■ **REQUIREMENT**: Given the entries that follow, write out exactly the lines starting at the one containing "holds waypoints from" and ending at the one containing "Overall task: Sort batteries", both ends included, and only those.

■ **SUPPLIED ENTRIES**:
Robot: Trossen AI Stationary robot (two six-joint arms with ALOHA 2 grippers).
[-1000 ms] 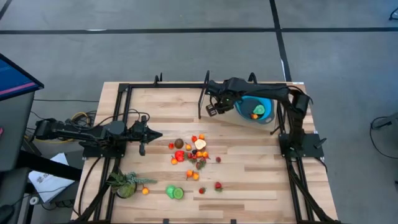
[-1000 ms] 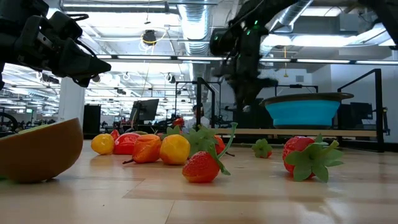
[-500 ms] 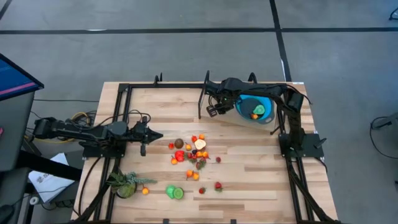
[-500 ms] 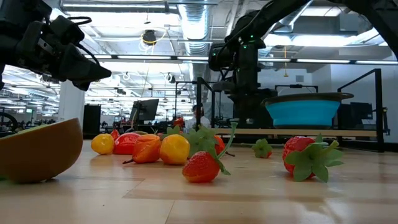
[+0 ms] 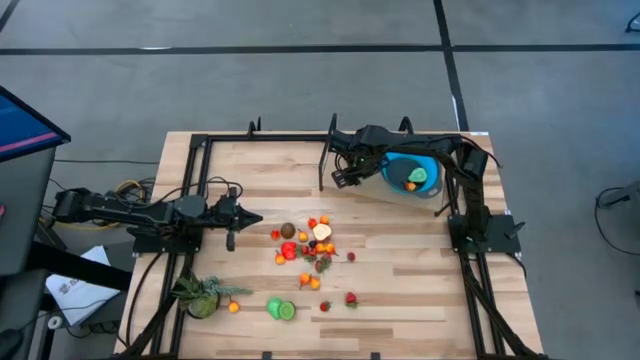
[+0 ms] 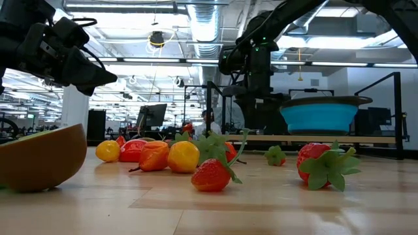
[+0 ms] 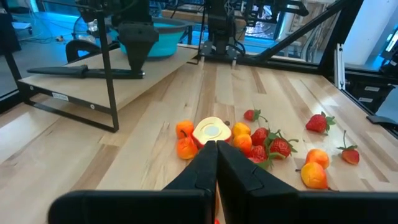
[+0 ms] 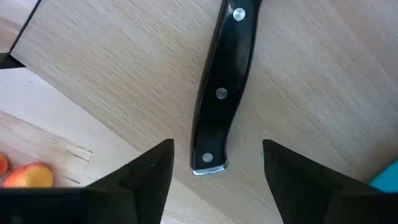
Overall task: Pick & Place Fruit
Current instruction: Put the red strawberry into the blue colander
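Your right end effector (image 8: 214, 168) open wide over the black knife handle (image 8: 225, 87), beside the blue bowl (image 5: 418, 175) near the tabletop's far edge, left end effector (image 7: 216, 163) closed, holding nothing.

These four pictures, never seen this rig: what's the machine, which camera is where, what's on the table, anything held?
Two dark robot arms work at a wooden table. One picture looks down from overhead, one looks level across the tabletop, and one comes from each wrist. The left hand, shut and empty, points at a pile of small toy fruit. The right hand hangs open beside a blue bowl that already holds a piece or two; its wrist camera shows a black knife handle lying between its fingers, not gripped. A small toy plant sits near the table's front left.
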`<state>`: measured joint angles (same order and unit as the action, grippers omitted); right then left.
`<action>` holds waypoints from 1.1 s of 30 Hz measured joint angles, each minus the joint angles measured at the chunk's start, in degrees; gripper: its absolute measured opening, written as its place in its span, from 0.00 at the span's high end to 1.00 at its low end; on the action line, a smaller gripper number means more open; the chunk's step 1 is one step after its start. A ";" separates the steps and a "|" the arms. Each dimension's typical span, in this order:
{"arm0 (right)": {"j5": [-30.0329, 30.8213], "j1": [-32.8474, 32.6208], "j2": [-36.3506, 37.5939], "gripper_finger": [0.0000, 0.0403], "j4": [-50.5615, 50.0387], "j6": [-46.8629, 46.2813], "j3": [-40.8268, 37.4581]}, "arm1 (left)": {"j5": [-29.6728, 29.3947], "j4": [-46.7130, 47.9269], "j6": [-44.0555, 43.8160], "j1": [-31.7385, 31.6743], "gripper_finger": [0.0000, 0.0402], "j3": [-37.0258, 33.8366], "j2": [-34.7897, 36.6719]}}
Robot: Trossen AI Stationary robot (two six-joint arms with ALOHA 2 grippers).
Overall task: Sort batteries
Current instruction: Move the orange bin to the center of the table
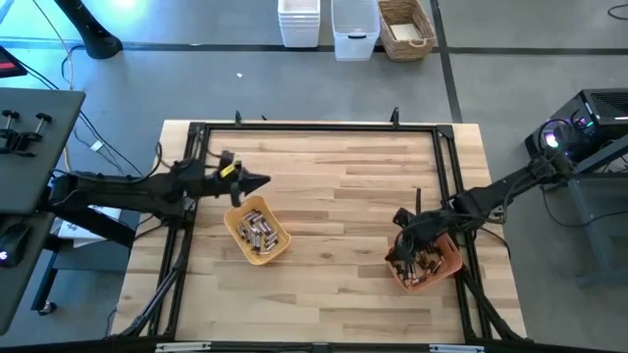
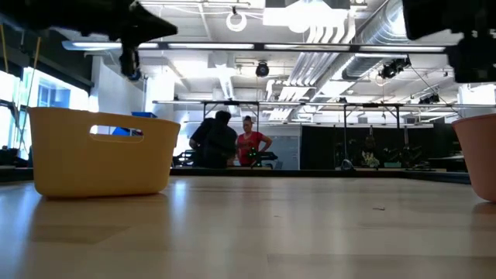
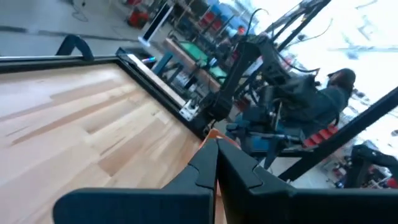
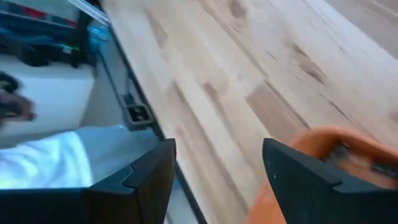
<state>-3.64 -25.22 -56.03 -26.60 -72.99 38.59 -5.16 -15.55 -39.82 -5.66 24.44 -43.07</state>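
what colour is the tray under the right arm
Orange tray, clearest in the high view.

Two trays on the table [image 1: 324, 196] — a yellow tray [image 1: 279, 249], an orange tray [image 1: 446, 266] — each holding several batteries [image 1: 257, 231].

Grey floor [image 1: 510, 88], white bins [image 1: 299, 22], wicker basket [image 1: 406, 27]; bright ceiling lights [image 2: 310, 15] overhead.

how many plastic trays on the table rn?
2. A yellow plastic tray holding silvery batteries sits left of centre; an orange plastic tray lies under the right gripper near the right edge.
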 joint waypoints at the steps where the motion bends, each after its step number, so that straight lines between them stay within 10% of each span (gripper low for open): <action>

■ **ANSWER BOX**:
`<action>` holds waypoints from 1.1 s of 30 Hz measured joint angles, each minus the joint angles measured at the chunk's start, in degrees; gripper: its absolute measured opening, written as its place in its span, from 0.00 at the span's high end to 1.00 at its low end; on the action line, a smaller gripper number means more open; the chunk's step 1 is one step after its start. A ";" separates the steps and a "|" the arms. Each dimension's typical span, in this order:
{"arm0 (right)": {"j5": [-30.0329, 30.8213], "j1": [-32.8474, 32.6208], "j2": [-36.3506, 37.5939], "gripper_finger": [0.0000, 0.0403], "j4": [-50.5615, 50.0387], "j6": [-46.8629, 46.2813], "j3": [-40.8268, 37.4581]}, "arm1 (left)": {"j5": [-29.6728, 29.3947], "j4": [-46.7130, 47.9269], "j6": [-44.0555, 43.8160], "j1": [-31.7385, 31.6743], "gripper_finger": [0.0000, 0.0402], "j3": [-37.0258, 33.8366], "j2": [-34.7897, 36.6719]}}
Robot: Trossen AI Stationary robot (two six-joint arms with ALOHA 2 grippers).
Overall task: Sort batteries

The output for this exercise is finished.